*What to do*:
If a line of the material contains "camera", copy it.

[[ Given information open ]]

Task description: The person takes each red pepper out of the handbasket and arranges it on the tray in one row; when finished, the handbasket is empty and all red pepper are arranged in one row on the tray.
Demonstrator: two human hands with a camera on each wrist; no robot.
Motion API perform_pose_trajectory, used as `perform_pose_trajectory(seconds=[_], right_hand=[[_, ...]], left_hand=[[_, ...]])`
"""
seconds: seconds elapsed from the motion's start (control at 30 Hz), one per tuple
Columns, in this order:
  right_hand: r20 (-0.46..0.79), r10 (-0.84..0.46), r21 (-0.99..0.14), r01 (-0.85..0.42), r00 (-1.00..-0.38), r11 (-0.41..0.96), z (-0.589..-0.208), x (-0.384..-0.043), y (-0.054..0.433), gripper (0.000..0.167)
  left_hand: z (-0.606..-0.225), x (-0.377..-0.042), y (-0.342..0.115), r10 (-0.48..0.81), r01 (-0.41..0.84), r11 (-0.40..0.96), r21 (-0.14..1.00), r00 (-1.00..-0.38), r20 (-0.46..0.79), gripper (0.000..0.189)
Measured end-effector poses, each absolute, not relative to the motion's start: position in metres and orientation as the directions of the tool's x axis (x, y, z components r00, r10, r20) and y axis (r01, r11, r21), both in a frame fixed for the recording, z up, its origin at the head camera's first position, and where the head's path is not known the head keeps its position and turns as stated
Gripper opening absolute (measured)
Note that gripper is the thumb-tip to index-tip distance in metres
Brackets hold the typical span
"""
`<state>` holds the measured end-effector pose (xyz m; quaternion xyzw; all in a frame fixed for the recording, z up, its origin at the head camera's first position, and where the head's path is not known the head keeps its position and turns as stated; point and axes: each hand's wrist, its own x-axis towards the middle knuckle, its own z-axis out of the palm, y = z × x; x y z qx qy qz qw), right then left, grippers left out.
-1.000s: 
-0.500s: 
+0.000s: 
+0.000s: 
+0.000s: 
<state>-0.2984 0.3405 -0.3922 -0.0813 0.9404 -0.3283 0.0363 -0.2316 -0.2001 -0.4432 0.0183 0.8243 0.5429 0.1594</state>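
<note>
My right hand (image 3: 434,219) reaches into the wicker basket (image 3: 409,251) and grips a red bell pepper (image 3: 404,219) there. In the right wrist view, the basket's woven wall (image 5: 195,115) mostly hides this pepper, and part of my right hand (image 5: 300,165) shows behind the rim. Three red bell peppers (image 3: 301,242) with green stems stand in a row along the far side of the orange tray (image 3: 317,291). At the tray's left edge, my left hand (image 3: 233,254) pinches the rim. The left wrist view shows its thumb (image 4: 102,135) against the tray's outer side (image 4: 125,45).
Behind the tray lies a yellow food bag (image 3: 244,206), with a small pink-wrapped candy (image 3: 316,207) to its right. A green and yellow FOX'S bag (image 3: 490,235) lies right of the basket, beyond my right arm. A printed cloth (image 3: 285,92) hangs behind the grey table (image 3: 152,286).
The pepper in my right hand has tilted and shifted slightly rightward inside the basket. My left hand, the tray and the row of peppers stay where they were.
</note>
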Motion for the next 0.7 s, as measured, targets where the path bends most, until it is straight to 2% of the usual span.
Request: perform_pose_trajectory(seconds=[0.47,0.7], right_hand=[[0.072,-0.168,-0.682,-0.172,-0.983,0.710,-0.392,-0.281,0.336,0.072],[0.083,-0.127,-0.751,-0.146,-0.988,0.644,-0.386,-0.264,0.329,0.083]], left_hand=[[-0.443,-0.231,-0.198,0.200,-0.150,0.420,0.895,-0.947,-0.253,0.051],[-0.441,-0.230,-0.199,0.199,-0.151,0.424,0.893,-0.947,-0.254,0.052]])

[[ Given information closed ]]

*Output*:
Demonstrator: two human hands with a camera on each wrist; no robot.
Measured end-effector poses, each absolute, not relative to the motion's start: position in metres and orientation as the directions of the tool's x axis (x, y, z components r00, r10, r20) and y axis (r01, r11, r21), both in a frame fixed for the recording, z up, its origin at the head camera's first position, and where the head's path is not known the head keeps its position and turns as stated
`<state>` holds the measured end-effector pose (xyz m; quaternion xyzw; all in a frame fixed for the recording, z up, its origin at the head camera's first position, and where the head's path is not known the head keeps its position and turns as stated; point and axes: each hand's wrist, its own x-axis towards the middle knuckle, its own z-axis out of the palm, y = z × x; x y z qx qy qz qw), right then left, grippers left out.

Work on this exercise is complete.